What you will do: Some lines in the entries contain the word "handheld". Copy all of them.

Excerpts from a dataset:
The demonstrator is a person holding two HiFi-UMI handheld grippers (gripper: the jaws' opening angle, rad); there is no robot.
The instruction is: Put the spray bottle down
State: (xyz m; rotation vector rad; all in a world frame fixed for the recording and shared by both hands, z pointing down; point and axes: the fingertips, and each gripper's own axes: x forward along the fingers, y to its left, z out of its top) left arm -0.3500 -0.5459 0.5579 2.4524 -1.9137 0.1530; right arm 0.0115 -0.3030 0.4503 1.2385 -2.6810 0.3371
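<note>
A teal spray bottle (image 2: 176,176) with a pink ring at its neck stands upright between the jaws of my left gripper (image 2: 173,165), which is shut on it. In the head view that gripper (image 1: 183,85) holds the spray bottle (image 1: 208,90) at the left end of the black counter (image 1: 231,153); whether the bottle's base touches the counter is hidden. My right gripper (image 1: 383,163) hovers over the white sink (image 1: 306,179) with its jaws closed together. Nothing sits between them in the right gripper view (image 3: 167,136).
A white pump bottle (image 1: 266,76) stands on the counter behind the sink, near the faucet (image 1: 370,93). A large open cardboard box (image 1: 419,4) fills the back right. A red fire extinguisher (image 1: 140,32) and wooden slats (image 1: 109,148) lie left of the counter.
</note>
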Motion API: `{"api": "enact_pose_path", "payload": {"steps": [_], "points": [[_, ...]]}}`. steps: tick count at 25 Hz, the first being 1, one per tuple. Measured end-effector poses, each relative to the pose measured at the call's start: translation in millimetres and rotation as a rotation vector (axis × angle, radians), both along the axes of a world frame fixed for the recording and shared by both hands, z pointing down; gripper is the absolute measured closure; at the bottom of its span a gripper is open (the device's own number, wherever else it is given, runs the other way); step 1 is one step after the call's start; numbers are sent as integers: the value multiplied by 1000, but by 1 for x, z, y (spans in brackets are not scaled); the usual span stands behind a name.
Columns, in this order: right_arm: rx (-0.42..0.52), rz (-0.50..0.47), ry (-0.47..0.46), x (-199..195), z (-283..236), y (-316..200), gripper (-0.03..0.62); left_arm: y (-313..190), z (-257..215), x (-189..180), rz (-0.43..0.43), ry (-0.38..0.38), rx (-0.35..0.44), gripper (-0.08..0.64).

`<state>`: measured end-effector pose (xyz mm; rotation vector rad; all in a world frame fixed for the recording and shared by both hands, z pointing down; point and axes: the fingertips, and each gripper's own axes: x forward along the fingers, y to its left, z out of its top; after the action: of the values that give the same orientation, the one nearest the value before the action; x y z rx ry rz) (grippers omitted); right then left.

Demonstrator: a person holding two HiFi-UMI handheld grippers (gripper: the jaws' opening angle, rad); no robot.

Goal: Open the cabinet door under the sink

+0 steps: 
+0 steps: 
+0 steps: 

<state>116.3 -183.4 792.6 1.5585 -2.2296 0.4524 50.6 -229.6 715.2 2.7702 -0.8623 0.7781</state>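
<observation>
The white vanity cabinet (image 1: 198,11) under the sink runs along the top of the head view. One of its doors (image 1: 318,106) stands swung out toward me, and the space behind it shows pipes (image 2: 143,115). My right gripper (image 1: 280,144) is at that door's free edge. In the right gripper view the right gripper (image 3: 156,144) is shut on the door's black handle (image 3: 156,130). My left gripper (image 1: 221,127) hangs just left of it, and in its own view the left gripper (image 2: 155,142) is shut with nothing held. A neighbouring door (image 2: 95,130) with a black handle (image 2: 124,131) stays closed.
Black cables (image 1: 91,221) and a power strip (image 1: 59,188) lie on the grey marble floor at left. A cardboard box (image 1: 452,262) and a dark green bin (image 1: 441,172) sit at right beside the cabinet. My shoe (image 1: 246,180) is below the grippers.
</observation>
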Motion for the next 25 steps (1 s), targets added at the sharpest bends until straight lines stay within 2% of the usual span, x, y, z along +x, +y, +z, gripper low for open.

Response box:
The demonstrator is a person holding two HiFi-UMI handheld grippers (gripper: the jaws' opening angle, rad); there is no robot.
Demonstrator: a person holding two HiFi-UMI handheld grippers (gripper: the jaws' opening angle, rad); no robot.

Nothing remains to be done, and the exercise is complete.